Ryukyuan bureaucrat (died 1839)

Kanegusuku Ueekata Chōten (兼城 親方 朝典), also known by Futenma Chōten (普天間 朝典), his Chinese-style name Shō Kan (向 寛) and Shō Tatsukan (向 達寛), was a bureaucrat of the Ryukyu Kingdom.

Chōten was the second son of Prince Tomigusuku Chōkō (豊見城 朝興), and he was also a younger brother of Prince Tomigusuku Chōshun.

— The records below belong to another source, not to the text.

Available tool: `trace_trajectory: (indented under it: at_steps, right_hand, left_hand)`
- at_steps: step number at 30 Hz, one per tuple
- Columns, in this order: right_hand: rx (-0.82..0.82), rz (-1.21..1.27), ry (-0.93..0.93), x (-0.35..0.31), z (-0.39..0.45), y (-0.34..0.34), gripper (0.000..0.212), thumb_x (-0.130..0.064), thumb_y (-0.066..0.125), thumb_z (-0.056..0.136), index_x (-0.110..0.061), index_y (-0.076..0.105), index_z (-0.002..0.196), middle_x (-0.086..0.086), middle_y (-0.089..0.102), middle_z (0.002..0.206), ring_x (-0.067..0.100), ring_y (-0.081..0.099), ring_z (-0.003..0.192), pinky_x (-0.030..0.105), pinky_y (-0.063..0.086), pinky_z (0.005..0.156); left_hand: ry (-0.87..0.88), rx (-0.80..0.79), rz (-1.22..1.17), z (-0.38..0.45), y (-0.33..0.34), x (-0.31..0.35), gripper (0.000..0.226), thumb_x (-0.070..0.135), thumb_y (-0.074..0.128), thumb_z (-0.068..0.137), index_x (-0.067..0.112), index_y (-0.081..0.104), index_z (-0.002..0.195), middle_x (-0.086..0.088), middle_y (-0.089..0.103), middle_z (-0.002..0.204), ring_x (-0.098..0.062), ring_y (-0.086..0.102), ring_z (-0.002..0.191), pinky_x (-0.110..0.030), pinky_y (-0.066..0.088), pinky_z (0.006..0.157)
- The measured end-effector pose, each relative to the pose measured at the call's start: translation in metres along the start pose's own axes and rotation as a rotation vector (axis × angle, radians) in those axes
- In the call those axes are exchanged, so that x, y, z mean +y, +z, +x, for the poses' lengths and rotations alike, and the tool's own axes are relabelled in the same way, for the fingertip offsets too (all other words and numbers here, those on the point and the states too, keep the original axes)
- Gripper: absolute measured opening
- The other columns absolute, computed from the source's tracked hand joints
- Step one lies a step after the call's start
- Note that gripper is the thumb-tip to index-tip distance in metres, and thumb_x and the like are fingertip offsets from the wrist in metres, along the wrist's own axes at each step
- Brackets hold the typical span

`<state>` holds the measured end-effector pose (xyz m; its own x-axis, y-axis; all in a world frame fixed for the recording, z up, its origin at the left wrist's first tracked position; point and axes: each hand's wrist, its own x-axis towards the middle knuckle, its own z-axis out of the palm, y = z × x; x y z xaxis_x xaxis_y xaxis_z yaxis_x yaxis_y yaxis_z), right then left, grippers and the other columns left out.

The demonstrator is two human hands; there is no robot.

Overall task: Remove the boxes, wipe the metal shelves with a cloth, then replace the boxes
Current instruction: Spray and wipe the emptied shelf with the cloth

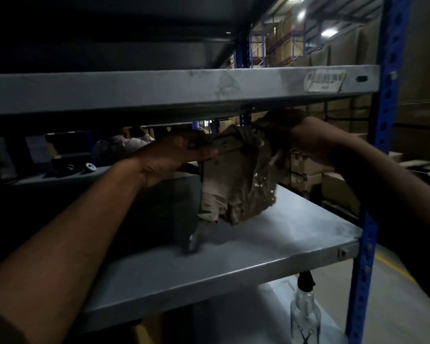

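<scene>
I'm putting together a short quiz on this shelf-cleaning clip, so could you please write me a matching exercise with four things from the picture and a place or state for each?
Things:
1. cloth
2. spray bottle
3. paper label
4. upright post

Places or states:
A. stuck on the front edge of the upper shelf
B. blue, with a row of holes, at the right of the rack
C. held up between the left hand and the right hand
D. clear, standing below the lower shelf

Pairs: 1-C, 2-D, 3-A, 4-B
</scene>
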<state>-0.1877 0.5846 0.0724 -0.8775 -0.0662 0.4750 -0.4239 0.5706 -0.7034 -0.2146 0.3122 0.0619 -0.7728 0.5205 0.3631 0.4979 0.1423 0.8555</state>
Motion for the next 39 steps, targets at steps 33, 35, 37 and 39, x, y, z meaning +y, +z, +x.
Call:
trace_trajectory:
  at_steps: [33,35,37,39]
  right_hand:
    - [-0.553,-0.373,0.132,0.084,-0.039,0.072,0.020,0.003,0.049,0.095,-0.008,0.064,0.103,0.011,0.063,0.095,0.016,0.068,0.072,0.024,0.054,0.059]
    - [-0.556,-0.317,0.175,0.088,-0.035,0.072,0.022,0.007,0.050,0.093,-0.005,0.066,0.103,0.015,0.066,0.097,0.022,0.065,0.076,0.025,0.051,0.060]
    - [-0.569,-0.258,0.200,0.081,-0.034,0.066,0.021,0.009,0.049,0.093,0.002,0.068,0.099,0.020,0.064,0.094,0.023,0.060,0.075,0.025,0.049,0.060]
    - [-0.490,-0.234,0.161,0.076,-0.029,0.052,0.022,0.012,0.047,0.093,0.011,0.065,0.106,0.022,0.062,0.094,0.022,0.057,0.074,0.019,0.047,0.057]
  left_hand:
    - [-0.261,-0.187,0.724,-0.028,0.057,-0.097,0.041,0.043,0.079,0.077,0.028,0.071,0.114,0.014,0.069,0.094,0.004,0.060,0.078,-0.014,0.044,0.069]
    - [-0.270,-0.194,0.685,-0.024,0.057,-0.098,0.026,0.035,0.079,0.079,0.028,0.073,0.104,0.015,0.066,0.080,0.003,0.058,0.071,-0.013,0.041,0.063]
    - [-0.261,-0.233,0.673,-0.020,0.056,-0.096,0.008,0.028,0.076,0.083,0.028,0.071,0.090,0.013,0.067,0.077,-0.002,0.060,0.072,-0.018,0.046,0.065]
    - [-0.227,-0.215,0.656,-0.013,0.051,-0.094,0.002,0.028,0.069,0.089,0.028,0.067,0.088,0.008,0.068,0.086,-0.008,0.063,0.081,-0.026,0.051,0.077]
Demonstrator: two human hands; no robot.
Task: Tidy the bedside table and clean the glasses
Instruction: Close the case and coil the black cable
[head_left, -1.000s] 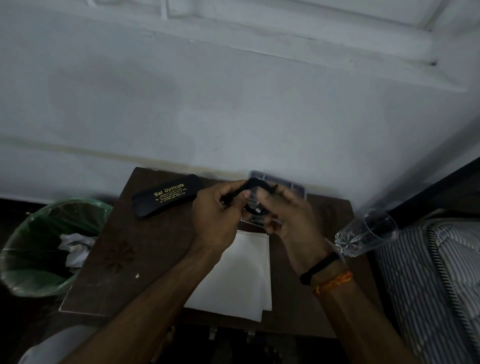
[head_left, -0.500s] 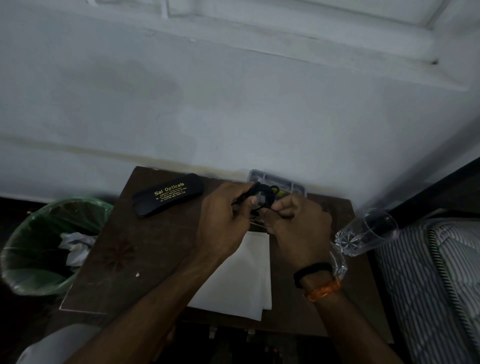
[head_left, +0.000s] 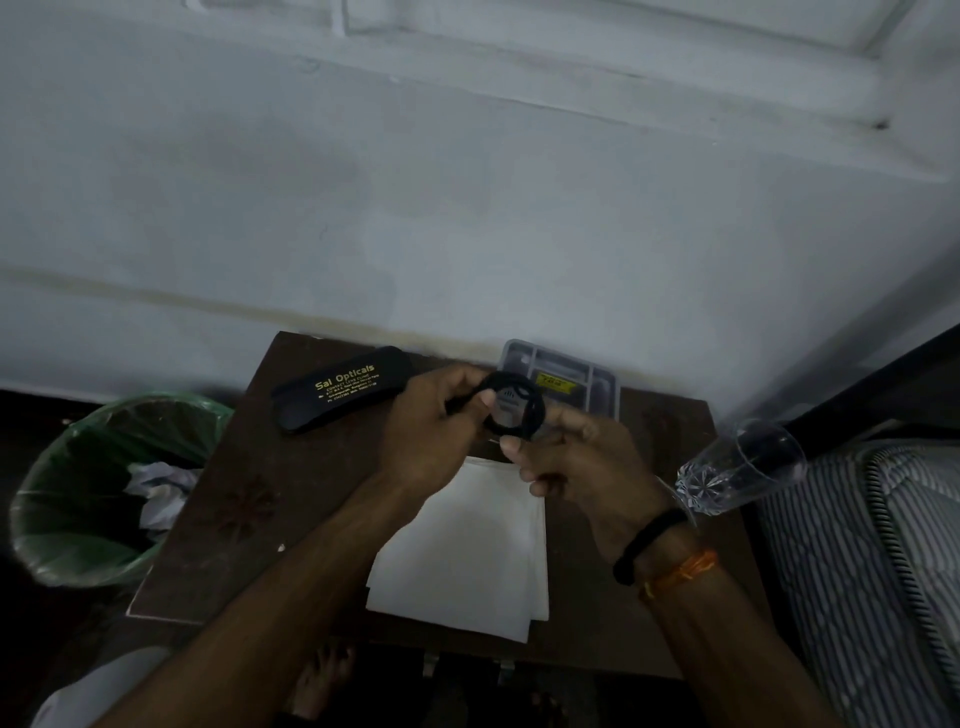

Tomigusuku Chōshun and Takushi Ando were dispatched as a gratitude envoy for King Shō Iku's taking power to Edo, Japan, in 1832. Chōten sent as sangikan (讃議官) in the mission. However, Prince Tomigusuku died in Kagoshima on 23 September 1832 (lunar calendar 29 August). Chōten served as the political decoy of the prince, took the title "Prince Tomigusuku" and went to Edo. They sailed back in the next year.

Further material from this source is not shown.